*** Source material Section Begins ***

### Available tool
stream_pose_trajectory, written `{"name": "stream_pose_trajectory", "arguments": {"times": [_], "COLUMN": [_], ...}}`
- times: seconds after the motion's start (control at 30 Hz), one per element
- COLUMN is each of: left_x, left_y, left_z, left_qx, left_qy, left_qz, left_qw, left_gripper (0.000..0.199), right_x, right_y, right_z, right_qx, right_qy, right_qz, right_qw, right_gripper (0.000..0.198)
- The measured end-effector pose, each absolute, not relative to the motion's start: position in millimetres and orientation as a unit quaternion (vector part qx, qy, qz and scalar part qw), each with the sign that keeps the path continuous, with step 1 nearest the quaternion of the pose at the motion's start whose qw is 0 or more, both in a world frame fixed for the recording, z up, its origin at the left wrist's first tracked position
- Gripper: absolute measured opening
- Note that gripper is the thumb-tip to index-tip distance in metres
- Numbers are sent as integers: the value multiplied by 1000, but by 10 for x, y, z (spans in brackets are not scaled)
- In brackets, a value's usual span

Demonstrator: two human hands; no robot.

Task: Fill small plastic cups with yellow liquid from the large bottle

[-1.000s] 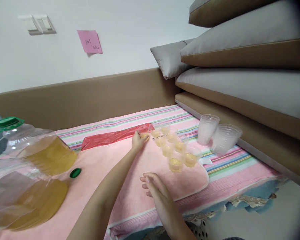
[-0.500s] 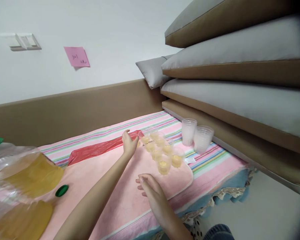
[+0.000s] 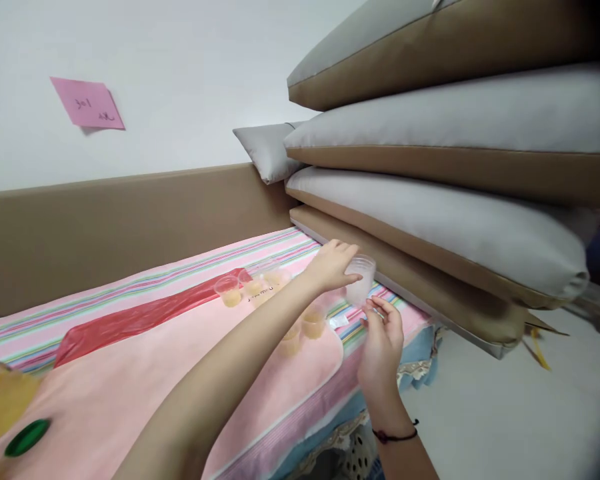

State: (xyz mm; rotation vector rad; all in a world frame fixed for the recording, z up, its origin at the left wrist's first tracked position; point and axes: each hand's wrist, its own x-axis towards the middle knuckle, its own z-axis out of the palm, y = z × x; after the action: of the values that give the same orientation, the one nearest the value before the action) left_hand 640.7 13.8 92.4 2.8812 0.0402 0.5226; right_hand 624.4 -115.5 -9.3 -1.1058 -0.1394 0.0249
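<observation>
My left hand (image 3: 333,267) reaches across to a stack of clear plastic cups (image 3: 361,283), its thumb and fingers closed at the rim. Close to the lower part of that stack, my right hand (image 3: 381,340) has its fingers bent and apart; whether they touch the cups I cannot tell. Several plastic cups with yellow drink (image 3: 229,293) stand on the pink mat (image 3: 180,373), partly hidden behind my left forearm. A second stack of cups is hidden behind my left hand.
A green bottle cap (image 3: 27,438) lies on the mat. Part of a large bottle of yellow drink (image 3: 3,403) shows at the left edge. A red plastic bag (image 3: 140,313) lies behind the mat. Thick grey-brown cushions (image 3: 430,120) are piled along the right.
My left hand has left a cup at the back of the filled group and moved right to the stack. My right hand has moved right and up beside it. The view has turned right.
</observation>
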Motion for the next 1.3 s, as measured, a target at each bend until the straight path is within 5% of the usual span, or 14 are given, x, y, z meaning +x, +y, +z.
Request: {"name": "stream_pose_trajectory", "arguments": {"times": [0.13, 0.37, 0.83, 1.3], "left_x": [6765, 7130, 7045, 6891], "left_y": [72, 155, 174, 104], "left_z": [1005, 1086, 1092, 1657], "left_qx": [998, 999, 993, 999], "left_qy": [-31, -10, -15, 19], "left_qz": [48, -41, -6, -18], "left_qw": [-13, -13, 116, 33], "left_gripper": [56, 76, 84, 93], "right_x": [6344, 6494, 6604, 6537], "right_y": [-1188, -1117, -1036, -1008], "right_z": [-96, -111, -258, -260], "right_qx": [-531, -539, -597, -601], "right_qy": [-57, -78, -129, -124], "right_qz": [24, 43, 80, 95], "right_qw": [845, 837, 788, 784], "right_gripper": [44, 58, 71, 74]}}
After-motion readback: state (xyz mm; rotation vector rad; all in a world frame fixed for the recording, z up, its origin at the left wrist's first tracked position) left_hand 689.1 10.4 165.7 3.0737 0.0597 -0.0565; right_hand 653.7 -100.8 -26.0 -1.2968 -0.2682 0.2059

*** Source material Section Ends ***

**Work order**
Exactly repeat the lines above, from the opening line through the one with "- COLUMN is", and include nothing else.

**Answer to the problem**
### Available tool
stream_pose_trajectory, written `{"name": "stream_pose_trajectory", "arguments": {"times": [_], "COLUMN": [_], ...}}`
- times: seconds after the motion's start (control at 30 Hz), one per element
- COLUMN is each of: left_x, left_y, left_z, left_qx, left_qy, left_qz, left_qw, left_gripper (0.000..0.199), right_x, right_y, right_z, right_qx, right_qy, right_qz, right_qw, right_gripper (0.000..0.198)

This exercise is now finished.